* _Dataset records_
-=-=-

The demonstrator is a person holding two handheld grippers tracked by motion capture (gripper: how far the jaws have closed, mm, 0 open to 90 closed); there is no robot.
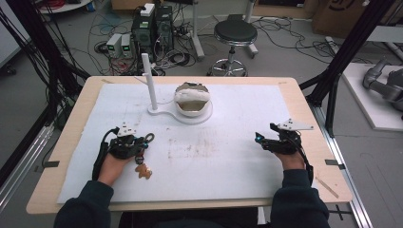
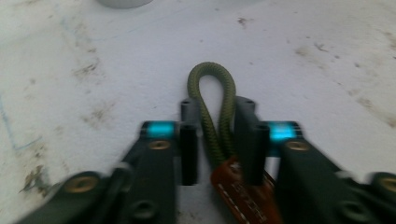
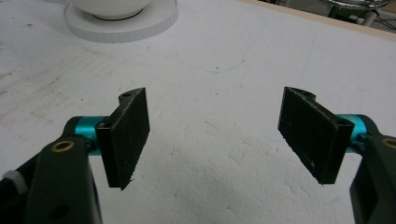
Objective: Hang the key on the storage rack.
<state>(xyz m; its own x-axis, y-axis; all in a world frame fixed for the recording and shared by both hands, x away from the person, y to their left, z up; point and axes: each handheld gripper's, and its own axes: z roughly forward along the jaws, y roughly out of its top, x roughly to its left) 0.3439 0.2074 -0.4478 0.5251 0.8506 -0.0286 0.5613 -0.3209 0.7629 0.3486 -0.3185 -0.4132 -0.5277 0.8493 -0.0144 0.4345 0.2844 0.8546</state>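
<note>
Lying under two grippers: one cord loop (image 2: pixel 212 100), one white stand (image 1: pixel 179 110).

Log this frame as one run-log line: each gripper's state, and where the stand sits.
left gripper: shut on cord loop, brown tag hanging | right gripper: open, nothing held | white stand: far centre of table

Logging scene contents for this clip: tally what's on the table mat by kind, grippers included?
Handheld grippers: 2, left gripper and right gripper
Olive cord loop with brown tag, clamped in the left gripper: 1
White stand with upright post: 1
Bowl on the stand's base: 1
Total: 5
</note>
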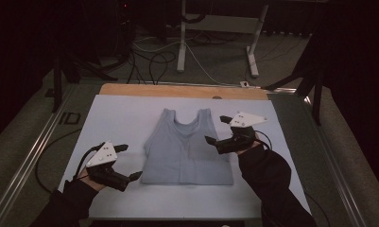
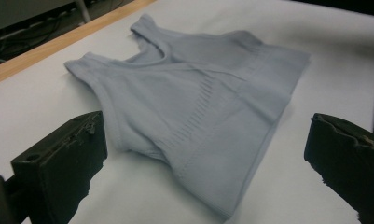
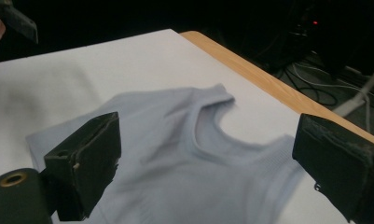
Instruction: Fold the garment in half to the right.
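A light blue-grey tank top [image 1: 187, 151] lies flat on the white sheet [image 1: 121, 118], straps toward the far edge and hem toward me. My left gripper [image 1: 130, 161] hovers open just off the garment's lower left corner, holding nothing. My right gripper [image 1: 216, 129] is open beside the right armhole, its lower jaw over the garment's edge. In the left gripper view the tank top [image 2: 198, 93] spreads out beyond the wide-apart jaws of the left gripper [image 2: 205, 163]. In the right gripper view the neckline and straps of the tank top [image 3: 166, 140] lie between the spread jaws of the right gripper [image 3: 210, 163].
The sheet covers a wooden table whose bare far edge [image 1: 177, 90] shows. Metal rails [image 1: 31, 156] run along the left side. Beyond the table stand white desk legs [image 1: 181, 42] and floor cables [image 1: 154, 61]. The left gripper's jaw [image 3: 14, 21] appears far off in the right gripper view.
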Motion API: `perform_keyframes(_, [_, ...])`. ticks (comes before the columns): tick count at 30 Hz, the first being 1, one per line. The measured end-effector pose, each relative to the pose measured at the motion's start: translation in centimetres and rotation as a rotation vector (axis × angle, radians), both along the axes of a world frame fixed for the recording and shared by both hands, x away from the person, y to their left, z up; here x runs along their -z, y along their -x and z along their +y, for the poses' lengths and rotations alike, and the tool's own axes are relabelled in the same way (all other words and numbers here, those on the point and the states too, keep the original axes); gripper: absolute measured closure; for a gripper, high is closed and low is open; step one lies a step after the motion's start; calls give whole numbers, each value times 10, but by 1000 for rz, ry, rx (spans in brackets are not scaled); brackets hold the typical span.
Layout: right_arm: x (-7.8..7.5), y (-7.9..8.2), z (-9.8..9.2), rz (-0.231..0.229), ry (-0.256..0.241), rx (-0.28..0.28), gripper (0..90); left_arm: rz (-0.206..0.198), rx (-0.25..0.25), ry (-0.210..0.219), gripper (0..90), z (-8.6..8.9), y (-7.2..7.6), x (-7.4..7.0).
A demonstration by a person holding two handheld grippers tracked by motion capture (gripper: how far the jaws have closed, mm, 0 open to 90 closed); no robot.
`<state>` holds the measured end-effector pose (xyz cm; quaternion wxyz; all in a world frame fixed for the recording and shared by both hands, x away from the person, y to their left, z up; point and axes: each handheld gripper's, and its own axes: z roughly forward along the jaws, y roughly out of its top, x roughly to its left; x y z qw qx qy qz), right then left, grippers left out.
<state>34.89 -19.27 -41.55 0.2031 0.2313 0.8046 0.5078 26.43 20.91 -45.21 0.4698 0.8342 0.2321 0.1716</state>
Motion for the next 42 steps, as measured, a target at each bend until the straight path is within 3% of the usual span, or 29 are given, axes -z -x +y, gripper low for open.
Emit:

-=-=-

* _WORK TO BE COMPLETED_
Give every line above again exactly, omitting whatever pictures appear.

* _REPLY_
The demonstrator is a person holding two handheld grippers tracked by motion capture (gripper: how far the jaws have closed, mm, 0 open to 90 closed); there is no robot.
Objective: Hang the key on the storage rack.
<state>(xyz m; its own x-axis, y-axis; all in a world frame fixed for the recording and shared by both hands, x away from the person, y to their left, z up; point and axes: each handheld gripper's, and its own axes: z roughly forward along the jaws, y roughly out of its top, x roughly to its left) 0.3439 0.2074 -0.4478 0.5251 0.8506 -0.0286 0.5613 -0.3209 0.7629 0.3486 -0.3185 -0.4132 -0.5277 0.8493 -0.0144 0.4345 0.2844 0.8546</state>
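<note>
Lying under two grippers: one cord loop (image 2: pixel 212 100), one white stand (image 1: pixel 179 110).

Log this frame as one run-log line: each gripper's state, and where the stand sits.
left gripper: shut on cord loop, brown tag hanging | right gripper: open, nothing held | white stand: far centre of table

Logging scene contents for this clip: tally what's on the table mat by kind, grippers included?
Handheld grippers: 2, left gripper and right gripper
Olive cord loop with brown tag, clamped in the left gripper: 1
White stand with upright post: 1
Bowl on the stand's base: 1
Total: 5
</note>
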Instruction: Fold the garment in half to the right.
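A light blue-grey tank top [image 1: 187, 151] lies flat on the white sheet [image 1: 121, 118], straps toward the far edge and hem toward me. My left gripper [image 1: 130, 161] hovers open just off the garment's lower left corner, holding nothing. My right gripper [image 1: 216, 129] is open beside the right armhole, its lower jaw over the garment's edge. In the left gripper view the tank top [image 2: 198, 93] spreads out beyond the wide-apart jaws of the left gripper [image 2: 205, 163]. In the right gripper view the neckline and straps of the tank top [image 3: 166, 140] lie between the spread jaws of the right gripper [image 3: 210, 163].
The sheet covers a wooden table whose bare far edge [image 1: 177, 90] shows. Metal rails [image 1: 31, 156] run along the left side. Beyond the table stand white desk legs [image 1: 181, 42] and floor cables [image 1: 154, 61]. The left gripper's jaw [image 3: 14, 21] appears far off in the right gripper view.
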Motion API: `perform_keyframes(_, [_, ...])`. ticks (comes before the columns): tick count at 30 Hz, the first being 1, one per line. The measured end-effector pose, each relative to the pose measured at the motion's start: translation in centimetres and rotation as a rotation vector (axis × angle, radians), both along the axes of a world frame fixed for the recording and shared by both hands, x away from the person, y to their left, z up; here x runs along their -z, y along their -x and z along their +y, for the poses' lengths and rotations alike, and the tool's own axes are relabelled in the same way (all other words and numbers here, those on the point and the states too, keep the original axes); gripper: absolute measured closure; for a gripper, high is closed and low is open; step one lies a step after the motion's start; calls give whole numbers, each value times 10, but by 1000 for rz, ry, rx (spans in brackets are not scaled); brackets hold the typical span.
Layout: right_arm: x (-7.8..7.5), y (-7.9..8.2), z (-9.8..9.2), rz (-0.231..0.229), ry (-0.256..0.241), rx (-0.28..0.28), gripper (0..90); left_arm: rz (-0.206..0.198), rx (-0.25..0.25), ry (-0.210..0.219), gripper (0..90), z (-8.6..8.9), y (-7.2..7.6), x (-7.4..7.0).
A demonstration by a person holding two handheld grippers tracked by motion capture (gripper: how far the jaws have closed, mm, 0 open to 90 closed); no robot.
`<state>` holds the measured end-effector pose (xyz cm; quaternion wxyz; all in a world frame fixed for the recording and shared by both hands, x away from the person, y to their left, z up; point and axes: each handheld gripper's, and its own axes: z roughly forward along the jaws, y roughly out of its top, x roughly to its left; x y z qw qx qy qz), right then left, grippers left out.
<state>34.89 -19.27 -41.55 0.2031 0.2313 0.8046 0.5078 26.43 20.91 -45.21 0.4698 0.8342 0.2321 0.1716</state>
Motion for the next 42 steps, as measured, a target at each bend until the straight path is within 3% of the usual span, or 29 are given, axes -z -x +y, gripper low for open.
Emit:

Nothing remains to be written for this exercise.